▶ _Given data_
....

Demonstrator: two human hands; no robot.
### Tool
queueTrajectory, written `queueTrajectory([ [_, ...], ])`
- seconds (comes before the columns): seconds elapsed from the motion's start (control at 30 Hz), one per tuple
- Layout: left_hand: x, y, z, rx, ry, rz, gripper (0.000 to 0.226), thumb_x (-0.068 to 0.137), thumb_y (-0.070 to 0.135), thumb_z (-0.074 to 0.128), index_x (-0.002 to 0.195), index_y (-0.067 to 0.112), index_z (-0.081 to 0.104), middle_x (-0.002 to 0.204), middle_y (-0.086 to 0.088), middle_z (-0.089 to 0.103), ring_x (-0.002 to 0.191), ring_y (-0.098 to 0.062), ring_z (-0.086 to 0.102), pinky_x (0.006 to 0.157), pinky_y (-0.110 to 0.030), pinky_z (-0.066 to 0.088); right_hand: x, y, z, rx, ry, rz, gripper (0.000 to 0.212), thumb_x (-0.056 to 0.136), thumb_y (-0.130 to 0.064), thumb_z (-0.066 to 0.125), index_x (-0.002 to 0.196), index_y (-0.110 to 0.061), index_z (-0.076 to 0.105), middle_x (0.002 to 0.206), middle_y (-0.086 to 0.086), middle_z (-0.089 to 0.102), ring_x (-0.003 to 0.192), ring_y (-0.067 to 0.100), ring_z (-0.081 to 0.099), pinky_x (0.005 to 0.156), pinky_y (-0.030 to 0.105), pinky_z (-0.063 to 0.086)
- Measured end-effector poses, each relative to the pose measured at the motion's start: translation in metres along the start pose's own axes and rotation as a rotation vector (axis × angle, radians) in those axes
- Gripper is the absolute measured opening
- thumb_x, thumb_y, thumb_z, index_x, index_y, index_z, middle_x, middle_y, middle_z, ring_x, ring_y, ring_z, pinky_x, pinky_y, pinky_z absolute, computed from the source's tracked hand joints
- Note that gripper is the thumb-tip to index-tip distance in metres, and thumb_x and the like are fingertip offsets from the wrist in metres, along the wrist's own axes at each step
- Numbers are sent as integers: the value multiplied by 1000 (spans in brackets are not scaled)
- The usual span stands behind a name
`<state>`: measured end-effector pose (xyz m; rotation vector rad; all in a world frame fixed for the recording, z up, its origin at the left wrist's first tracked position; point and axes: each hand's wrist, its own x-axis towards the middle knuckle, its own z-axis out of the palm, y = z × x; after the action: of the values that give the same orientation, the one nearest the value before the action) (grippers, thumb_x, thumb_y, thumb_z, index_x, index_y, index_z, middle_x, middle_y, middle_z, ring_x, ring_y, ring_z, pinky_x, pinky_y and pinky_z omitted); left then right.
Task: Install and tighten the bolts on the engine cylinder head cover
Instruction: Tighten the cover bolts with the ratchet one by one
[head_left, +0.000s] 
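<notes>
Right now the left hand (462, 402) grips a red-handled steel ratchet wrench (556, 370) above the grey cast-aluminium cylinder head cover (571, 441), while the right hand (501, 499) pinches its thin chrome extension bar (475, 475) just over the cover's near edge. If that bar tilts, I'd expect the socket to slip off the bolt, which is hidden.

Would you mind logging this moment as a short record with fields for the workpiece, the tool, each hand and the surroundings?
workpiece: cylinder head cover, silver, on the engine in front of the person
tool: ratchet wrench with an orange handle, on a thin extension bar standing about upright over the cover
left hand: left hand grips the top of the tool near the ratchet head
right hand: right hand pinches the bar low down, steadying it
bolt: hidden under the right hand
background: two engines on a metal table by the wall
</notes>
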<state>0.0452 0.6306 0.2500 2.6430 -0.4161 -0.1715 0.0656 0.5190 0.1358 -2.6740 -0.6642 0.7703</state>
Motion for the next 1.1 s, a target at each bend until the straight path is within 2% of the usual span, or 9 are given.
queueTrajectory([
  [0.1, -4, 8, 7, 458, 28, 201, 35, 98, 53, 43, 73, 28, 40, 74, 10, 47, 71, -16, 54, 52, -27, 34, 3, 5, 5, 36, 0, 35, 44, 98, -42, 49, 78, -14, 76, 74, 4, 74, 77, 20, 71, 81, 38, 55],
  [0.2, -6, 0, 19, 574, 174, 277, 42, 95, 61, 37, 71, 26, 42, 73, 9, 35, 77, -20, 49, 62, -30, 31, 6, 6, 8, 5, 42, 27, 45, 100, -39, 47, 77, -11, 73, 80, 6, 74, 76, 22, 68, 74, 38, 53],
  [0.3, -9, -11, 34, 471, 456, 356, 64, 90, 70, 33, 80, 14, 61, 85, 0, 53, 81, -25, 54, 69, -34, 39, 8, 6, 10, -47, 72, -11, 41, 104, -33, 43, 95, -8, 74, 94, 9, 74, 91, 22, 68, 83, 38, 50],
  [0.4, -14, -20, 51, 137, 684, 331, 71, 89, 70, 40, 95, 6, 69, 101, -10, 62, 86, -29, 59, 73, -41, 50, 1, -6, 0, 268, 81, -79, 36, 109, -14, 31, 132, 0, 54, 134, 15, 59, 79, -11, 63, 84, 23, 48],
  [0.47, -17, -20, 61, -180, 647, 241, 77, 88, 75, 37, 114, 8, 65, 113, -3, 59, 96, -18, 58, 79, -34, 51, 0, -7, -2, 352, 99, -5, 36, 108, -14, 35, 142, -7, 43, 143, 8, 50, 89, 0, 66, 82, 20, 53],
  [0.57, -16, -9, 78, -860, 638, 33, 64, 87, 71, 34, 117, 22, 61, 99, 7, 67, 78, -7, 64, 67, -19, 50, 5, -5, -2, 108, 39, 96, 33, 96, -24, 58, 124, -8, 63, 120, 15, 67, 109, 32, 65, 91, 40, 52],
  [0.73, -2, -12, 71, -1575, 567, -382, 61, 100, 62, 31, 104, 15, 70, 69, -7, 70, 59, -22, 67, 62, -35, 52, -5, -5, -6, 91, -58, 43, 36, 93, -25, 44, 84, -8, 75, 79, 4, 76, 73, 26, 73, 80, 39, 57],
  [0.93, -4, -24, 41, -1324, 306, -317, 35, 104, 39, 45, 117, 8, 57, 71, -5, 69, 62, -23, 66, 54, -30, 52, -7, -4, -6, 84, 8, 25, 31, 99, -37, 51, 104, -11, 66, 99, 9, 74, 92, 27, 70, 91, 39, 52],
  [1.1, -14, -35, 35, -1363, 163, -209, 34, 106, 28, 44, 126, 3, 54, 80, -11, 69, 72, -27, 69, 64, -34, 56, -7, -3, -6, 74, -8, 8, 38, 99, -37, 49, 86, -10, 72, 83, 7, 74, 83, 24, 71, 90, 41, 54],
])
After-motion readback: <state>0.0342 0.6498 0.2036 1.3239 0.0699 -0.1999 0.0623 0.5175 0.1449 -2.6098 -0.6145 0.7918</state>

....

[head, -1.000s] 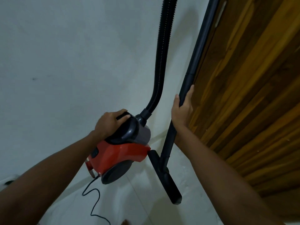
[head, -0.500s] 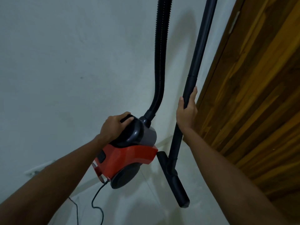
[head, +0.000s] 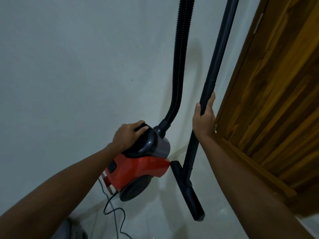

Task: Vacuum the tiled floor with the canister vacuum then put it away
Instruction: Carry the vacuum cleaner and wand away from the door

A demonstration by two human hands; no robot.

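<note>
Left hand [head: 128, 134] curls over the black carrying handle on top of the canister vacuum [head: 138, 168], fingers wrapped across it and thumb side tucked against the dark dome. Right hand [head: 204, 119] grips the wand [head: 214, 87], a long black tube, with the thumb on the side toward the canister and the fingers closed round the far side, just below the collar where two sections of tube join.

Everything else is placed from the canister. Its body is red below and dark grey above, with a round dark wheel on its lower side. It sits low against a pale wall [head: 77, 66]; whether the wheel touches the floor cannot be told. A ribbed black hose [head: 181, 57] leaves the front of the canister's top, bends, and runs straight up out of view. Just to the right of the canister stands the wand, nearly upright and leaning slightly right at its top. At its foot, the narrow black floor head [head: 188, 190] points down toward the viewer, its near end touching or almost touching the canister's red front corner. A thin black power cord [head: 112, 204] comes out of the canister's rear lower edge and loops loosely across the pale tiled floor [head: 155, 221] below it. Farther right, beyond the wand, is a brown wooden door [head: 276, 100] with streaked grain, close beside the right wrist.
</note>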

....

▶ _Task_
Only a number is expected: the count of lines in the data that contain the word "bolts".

▶ _Answer space_
2